* [TASK DIRECTIONS]: Note every line in the entries that contains the string "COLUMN", and copy it.

___ DATA EXTRACTS ___

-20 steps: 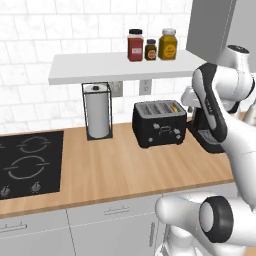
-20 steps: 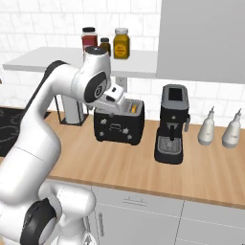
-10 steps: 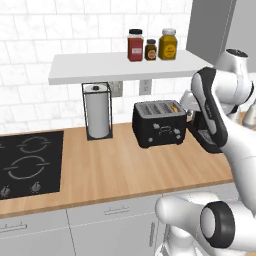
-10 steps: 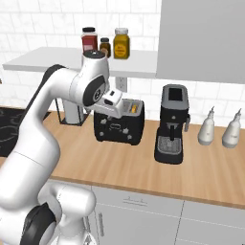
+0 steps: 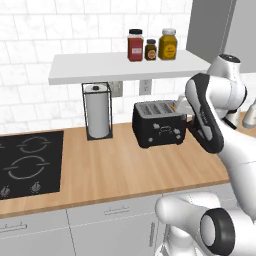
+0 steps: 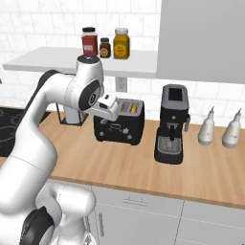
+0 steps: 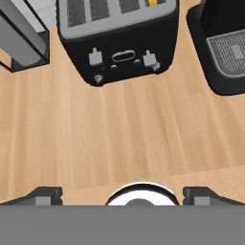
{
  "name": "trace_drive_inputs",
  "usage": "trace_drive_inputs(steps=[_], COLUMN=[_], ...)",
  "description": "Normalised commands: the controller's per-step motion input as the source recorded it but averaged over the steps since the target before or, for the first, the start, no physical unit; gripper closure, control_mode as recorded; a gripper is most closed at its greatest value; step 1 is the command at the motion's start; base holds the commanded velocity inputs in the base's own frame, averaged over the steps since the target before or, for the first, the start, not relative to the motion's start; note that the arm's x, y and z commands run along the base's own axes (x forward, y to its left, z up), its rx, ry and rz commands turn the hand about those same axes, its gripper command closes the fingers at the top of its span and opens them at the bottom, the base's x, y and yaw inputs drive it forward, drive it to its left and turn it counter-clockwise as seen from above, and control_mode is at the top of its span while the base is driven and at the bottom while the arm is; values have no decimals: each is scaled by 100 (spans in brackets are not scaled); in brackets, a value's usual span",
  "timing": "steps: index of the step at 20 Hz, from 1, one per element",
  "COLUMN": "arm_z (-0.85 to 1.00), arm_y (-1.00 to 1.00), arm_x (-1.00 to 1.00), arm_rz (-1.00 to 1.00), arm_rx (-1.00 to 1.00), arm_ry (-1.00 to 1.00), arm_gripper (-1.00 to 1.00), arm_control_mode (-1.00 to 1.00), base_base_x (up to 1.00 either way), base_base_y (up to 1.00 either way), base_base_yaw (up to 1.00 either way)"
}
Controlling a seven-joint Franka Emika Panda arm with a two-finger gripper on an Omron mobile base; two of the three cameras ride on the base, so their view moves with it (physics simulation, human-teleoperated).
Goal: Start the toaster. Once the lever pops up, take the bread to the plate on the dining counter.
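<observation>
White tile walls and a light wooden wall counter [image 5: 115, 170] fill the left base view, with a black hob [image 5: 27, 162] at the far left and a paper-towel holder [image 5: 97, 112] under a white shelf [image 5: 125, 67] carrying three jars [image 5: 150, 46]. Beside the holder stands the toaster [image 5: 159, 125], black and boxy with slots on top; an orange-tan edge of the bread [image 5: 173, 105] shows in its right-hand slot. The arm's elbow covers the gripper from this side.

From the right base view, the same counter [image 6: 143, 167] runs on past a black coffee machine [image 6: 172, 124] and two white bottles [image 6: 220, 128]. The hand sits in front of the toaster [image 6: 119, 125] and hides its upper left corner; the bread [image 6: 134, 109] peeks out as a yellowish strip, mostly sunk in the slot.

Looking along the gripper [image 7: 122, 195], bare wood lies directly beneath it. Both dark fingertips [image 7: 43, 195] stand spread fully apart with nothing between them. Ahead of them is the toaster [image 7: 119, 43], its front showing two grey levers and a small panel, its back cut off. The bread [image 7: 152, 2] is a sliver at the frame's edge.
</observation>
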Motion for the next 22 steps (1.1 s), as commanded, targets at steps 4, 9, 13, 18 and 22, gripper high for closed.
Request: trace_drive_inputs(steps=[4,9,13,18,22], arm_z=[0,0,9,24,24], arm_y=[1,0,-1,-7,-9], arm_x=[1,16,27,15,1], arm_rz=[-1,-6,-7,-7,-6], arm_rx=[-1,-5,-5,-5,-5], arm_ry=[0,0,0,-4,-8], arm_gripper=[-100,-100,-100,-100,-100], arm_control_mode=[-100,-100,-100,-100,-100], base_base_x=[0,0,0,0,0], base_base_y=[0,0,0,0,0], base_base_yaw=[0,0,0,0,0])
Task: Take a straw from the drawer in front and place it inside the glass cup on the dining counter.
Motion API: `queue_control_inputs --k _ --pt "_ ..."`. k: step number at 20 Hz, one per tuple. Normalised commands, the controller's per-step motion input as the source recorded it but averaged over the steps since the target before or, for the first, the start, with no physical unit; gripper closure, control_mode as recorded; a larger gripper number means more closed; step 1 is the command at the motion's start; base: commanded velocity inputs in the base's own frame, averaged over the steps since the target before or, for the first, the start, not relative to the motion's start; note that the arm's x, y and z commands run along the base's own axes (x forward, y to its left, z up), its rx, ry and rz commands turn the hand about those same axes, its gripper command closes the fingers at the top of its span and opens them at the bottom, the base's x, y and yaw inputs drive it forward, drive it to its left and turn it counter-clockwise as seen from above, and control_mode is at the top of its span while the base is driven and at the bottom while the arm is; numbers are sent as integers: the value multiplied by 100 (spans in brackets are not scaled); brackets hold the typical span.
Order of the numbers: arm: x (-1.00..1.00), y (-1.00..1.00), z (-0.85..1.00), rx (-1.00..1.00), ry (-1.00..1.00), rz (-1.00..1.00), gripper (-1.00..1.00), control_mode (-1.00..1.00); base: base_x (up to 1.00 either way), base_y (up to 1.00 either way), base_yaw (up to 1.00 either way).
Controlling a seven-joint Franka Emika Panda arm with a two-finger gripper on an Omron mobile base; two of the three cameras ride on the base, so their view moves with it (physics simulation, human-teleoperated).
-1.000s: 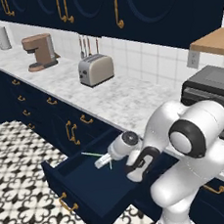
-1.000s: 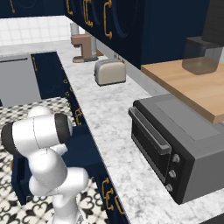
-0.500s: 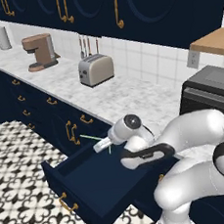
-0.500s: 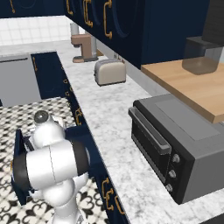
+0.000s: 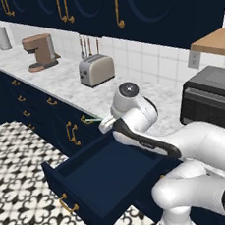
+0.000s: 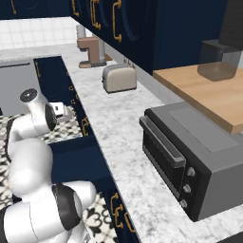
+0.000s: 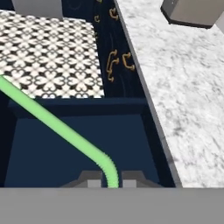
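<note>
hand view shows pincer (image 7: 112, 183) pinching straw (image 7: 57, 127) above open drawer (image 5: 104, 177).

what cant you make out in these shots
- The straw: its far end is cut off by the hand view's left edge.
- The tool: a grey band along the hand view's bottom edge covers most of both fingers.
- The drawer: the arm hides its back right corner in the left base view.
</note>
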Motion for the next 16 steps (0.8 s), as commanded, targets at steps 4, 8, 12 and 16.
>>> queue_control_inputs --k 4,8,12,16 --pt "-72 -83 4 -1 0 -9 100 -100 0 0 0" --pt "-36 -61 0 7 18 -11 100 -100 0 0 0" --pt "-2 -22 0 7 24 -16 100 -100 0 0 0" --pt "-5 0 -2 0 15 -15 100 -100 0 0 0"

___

* [RESULT OF THE EXERCISE]:
  "usage": "trace_drive_inputs(steps=[_], COLUMN=[_], ...)",
  "COLUMN": "arm_z (-0.85 to 1.00), arm_y (-1.00 to 1.00), arm_x (-1.00 to 1.00), arm_rz (-1.00 to 1.00), arm_rx (-1.00 to 1.00), arm_ry (-1.00 to 1.00), arm_gripper (-1.00 to 1.00), arm_control_mode (-1.00 to 1.00), base_base_x (up to 1.00 either way), base_base_y (up to 1.00 either way), base_base_yaw (up to 1.00 either way)"

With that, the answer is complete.